### [Exercise objective]
A line qualifies if it holds the string "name". Copy every qualifying line from the records.

Extracted data entries:
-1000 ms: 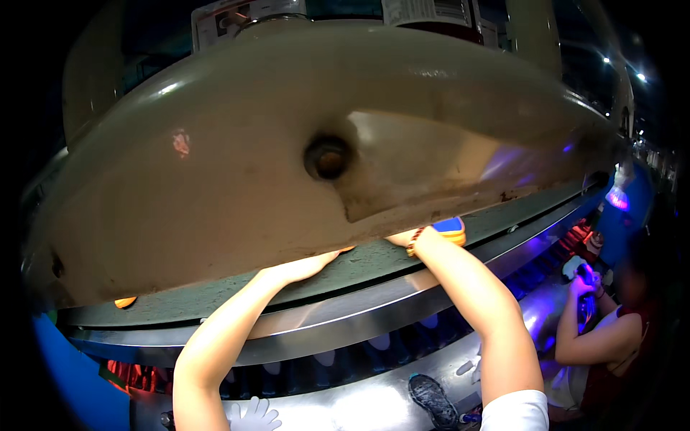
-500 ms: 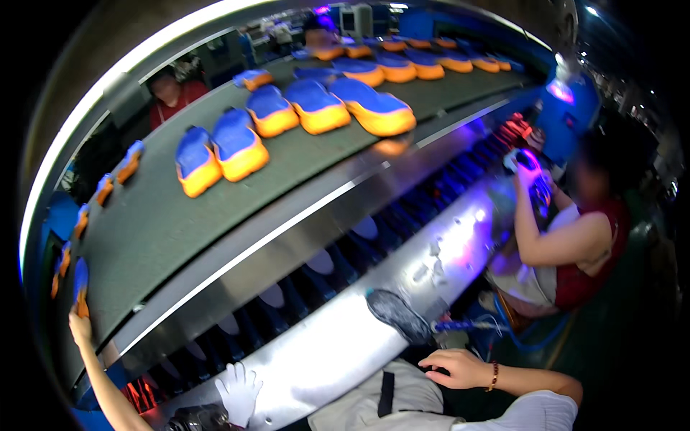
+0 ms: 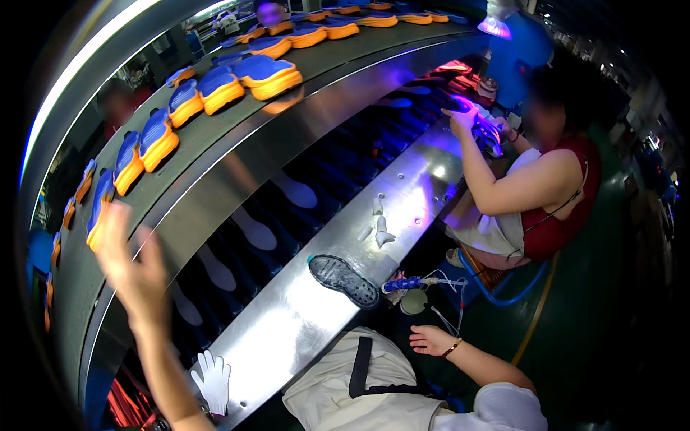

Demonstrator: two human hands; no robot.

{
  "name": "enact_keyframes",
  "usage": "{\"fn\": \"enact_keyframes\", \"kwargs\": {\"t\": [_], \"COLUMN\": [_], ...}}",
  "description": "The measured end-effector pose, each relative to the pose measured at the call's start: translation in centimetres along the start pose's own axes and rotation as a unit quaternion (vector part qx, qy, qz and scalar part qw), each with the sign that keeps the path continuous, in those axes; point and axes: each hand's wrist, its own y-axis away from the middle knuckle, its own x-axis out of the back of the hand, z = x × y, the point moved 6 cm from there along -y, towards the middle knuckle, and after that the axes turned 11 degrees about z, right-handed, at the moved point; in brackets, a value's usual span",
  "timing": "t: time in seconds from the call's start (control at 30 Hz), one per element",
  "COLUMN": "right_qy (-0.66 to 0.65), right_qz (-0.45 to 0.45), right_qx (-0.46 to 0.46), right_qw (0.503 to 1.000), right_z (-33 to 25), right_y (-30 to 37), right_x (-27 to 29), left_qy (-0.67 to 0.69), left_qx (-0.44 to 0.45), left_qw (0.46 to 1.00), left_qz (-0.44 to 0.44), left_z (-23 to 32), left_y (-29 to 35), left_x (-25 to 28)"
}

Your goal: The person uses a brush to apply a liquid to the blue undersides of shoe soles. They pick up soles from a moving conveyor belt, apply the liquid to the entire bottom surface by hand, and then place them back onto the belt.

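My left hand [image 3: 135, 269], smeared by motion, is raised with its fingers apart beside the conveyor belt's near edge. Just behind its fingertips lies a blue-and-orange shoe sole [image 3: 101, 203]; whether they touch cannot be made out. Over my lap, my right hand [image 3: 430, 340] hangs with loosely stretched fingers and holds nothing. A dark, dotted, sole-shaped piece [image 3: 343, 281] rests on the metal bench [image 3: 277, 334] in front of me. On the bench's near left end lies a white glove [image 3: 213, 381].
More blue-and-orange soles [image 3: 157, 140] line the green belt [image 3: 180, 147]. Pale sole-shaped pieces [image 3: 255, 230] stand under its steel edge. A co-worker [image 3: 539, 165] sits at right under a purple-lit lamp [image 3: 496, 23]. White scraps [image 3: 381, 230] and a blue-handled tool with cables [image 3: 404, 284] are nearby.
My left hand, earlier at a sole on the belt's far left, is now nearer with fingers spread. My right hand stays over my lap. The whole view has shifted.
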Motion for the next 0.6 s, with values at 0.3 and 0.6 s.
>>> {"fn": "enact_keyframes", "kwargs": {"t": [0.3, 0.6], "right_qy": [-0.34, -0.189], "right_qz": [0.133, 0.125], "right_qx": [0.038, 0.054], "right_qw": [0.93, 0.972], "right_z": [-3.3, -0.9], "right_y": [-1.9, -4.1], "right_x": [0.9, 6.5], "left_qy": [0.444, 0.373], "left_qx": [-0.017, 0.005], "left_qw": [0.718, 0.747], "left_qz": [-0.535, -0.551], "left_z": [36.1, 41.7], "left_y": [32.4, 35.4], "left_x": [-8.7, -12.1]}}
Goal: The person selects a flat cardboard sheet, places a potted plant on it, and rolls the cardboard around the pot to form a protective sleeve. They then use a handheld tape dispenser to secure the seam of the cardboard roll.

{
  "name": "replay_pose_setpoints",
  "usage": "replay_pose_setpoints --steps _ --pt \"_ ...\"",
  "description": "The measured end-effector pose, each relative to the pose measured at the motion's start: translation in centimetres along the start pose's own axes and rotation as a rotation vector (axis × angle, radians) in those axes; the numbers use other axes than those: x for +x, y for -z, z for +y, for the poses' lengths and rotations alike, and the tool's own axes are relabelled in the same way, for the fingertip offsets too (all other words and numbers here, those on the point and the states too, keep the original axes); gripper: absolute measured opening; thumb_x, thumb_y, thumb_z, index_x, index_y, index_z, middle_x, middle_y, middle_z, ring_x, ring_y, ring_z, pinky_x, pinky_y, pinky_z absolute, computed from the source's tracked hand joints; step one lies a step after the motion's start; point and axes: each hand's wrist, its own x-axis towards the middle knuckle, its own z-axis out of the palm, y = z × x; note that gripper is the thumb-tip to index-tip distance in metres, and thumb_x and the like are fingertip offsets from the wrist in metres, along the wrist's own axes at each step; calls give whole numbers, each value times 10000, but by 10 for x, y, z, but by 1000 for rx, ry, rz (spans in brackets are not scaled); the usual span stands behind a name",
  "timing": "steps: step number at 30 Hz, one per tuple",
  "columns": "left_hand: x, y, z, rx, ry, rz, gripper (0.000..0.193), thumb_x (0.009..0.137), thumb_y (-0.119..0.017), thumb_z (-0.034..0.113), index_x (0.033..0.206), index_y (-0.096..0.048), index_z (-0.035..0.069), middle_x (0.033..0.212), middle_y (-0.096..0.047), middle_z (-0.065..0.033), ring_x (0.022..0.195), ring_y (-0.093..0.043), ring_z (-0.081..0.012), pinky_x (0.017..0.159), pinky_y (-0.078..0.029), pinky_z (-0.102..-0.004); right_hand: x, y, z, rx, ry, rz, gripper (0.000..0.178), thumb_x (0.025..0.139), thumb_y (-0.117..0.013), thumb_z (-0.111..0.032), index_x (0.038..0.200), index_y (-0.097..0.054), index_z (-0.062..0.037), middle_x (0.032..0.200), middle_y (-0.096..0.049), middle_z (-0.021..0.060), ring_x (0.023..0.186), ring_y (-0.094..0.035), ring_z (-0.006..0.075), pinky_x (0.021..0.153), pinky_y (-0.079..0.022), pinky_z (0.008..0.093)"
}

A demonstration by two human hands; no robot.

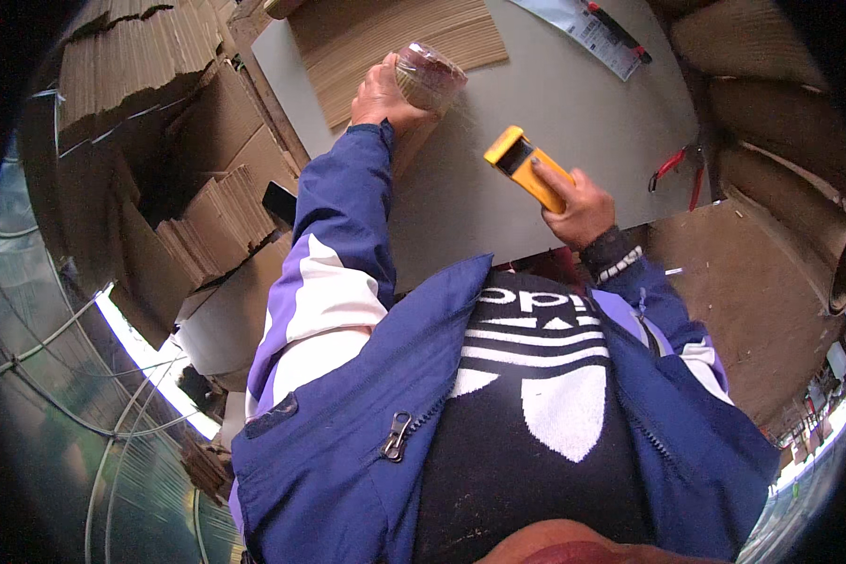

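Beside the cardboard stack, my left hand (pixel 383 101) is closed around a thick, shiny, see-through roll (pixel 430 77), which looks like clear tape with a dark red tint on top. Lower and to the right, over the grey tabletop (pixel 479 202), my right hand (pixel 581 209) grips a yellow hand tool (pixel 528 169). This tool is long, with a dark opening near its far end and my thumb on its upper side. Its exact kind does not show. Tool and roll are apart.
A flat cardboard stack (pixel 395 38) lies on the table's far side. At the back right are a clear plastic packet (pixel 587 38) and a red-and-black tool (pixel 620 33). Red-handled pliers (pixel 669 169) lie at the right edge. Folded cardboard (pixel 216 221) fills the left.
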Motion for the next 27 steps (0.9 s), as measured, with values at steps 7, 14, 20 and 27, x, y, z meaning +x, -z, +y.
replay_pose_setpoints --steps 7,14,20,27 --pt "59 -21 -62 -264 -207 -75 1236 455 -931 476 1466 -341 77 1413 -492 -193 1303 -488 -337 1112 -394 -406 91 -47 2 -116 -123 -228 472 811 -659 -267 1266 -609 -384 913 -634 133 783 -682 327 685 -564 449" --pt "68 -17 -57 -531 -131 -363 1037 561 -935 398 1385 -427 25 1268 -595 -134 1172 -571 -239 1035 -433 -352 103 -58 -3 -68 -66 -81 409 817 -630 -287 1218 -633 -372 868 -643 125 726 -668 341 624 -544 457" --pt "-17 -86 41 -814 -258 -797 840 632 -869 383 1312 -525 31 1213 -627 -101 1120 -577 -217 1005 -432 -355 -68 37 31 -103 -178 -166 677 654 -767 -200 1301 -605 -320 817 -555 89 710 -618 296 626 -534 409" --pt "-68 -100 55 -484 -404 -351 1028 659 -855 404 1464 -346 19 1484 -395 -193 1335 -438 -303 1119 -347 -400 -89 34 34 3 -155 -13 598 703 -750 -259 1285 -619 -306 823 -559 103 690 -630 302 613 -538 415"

### [Solution to this task]
  "name": "enact_keyframes",
  "name": "replay_pose_setpoints",
  "description": "The measured end-effector pose, each relative to the pose measured at the motion's start: translation in centimetres along the start pose's own axes and rotation as a rotation vector (axis × angle, radians) in those axes; the numbers use other axes than those: x for +x, y for -z, z for +y, for the poses' lengths and rotations alike, and the tool's own axes are relabelled in the same way, for the fingertip offsets too (all other words and numbers here, those on the point and the states too, keep the original axes); gripper: absolute measured opening; thumb_x, thumb_y, thumb_z, index_x, index_y, index_z, middle_x, middle_y, middle_z, ring_x, ring_y, ring_z, pinky_x, pinky_y, pinky_z absolute, computed from the source's tracked hand joints; step one lies a step after the motion's start; point and axes: each hand's wrist, its own x-axis towards the middle knuckle, its own z-axis out of the palm, y = z × x; note that gripper is the thumb-tip to index-tip distance in metres, and thumb_x and the like are fingertip offsets from the wrist in metres, along the wrist's own axes at each step; calls give whole numbers, each value times 10000, but by 10 for x, y, z, but by 1000 for rx, ry, rz (spans in brackets are not scaled); the usual span stands behind a name",

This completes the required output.